Freddie Mac has released the results of its Primary Mortgage Market Survey (PMMS), showing fixed mortgage rates following long-term government bond yields higher, as the average 30-year fixed-rate mortgage (FRM) moved up nearly half a percentage point since the beginning of May when it averaged 3.35 percent, hitting 3.81 percent with an average 0.8 point for the week ending May 30, 2013, up from last week when it averaged 3.59 percent. Last year at this time, the 30-year FRM averaged 3.75 percent. The 15-year FRM averaged 2.98 percent with an average 0.7 point, up from last week when it averaged 2.77 percent. A year ago at this time, the 15-year FRM averaged 2.97 percent.
"Fixed mortgage rates followed long-term government bond yields higher following a growing market sentiment that the Federal Reserve may lessen its accommodative policy stance. Improving economic data may have encouraged those views," said Frank Nothaft, vice president and chief economist of Freddie Mac. "For instance, the Conference Board reported that confidence among consumers rose in May to its highest level since February 2008. Meanwhile, the S&P/Case-Shiller 20-city compositeindex for March rose to its highest reading since November 2008 (seasonally adjusted). All 20 cities had positive monthly gains, led by a 3.2 percent increase in Las Vegas."

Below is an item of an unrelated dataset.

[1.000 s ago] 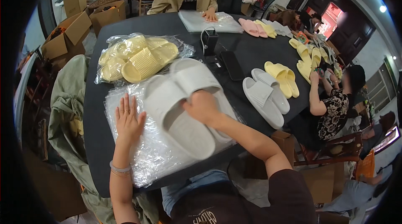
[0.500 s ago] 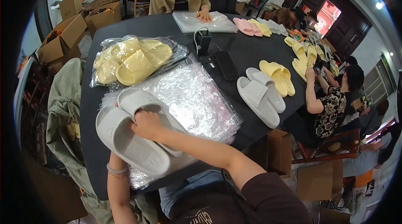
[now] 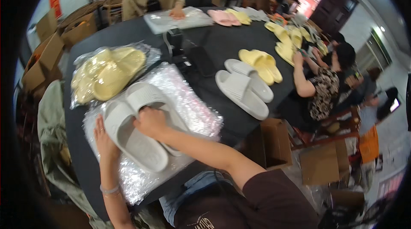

The five-year Treasury-indexed hybrid adjustable-rate mortgage (ARM) averaged 2.66 percent this week with an average 0.5 point, up from last week when it averaged 2.63 percent. A year ago, the five-year ARM averaged 2.84 percent. The one-year Treasury-indexed ARM averaged 2.54 percent this week with an average 0.5 point, down from last week when it averaged 2.55 percent. At this time last year, the one-year ARM averaged 2.75 percent.